◆ Data supplied
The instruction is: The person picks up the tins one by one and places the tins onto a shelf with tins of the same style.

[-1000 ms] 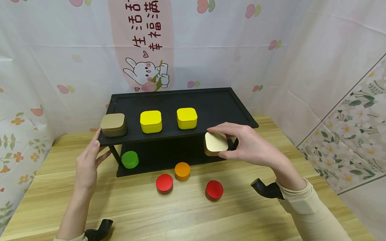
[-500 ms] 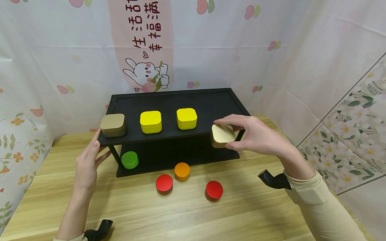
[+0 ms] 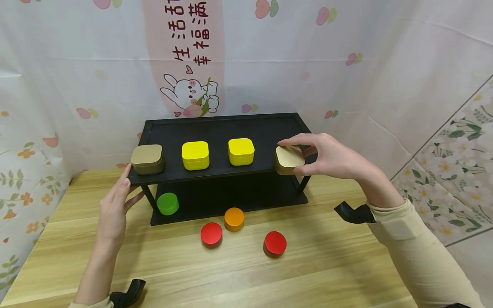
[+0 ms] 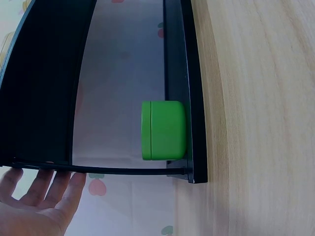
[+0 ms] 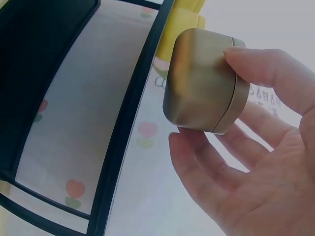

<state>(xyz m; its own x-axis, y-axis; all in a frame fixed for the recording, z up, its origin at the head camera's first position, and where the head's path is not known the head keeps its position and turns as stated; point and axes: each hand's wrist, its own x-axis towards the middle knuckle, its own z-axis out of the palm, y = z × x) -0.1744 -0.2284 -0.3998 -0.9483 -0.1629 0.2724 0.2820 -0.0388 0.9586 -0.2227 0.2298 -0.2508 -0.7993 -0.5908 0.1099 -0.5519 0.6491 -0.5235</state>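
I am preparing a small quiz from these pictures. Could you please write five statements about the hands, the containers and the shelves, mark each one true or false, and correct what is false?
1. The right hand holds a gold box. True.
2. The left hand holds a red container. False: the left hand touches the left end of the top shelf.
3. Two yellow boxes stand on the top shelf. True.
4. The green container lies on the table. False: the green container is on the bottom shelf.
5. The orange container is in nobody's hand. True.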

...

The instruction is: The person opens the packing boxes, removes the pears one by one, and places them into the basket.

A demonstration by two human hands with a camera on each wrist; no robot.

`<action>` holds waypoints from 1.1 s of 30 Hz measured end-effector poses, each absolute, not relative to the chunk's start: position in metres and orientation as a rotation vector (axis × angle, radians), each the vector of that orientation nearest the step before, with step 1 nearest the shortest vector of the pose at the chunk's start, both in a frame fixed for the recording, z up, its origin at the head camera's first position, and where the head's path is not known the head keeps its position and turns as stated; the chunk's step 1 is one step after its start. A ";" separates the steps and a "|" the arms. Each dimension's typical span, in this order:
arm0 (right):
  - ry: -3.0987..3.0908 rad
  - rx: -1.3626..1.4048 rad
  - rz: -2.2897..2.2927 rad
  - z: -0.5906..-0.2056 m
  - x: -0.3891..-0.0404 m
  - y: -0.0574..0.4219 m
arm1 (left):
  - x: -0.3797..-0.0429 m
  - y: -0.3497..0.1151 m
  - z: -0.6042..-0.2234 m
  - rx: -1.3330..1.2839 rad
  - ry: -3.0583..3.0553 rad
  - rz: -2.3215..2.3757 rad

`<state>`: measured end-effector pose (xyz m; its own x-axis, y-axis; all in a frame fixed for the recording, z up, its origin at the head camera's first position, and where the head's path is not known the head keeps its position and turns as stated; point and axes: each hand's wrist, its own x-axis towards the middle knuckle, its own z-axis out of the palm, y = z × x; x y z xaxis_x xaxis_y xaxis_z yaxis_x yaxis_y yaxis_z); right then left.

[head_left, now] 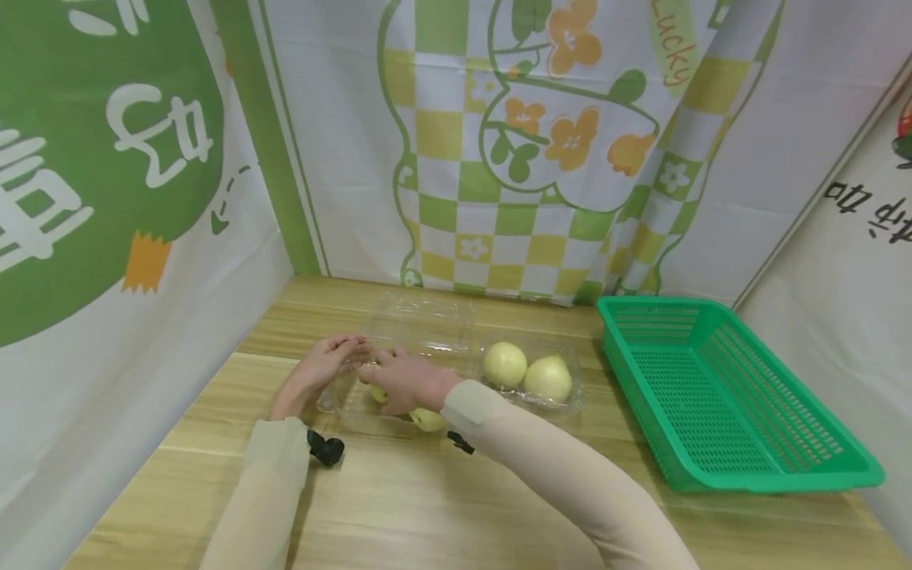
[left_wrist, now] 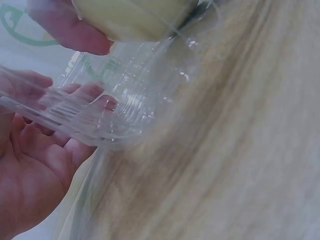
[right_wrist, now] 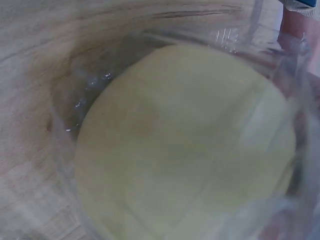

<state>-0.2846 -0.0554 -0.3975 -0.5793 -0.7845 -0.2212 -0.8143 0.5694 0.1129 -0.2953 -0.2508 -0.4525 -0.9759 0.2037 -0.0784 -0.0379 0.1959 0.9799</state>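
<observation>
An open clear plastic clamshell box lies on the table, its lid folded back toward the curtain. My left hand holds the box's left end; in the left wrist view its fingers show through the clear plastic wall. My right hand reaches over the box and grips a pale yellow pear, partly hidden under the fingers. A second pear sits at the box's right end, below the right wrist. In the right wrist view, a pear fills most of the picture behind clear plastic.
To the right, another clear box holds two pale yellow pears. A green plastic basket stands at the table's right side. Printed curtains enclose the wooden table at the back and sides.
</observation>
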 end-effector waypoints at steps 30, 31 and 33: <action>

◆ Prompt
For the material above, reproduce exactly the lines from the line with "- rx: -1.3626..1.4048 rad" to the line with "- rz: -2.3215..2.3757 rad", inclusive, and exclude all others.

◆ The answer
  - rx: -1.3626..1.4048 rad
  - rz: -2.2897..2.2927 rad
  - z: -0.5906..-0.2056 m
  - x: -0.3891..-0.0404 m
  - y: -0.0574..0.4219 m
arm1 (left):
  - x: -0.3797..-0.0429 m
  - y: -0.3497..0.1151 m
  - z: -0.6042..-0.2234 m
  - rx: -1.3330..1.2839 rad
  - ry: -3.0583..3.0553 rad
  - rz: -2.3215..2.3757 rad

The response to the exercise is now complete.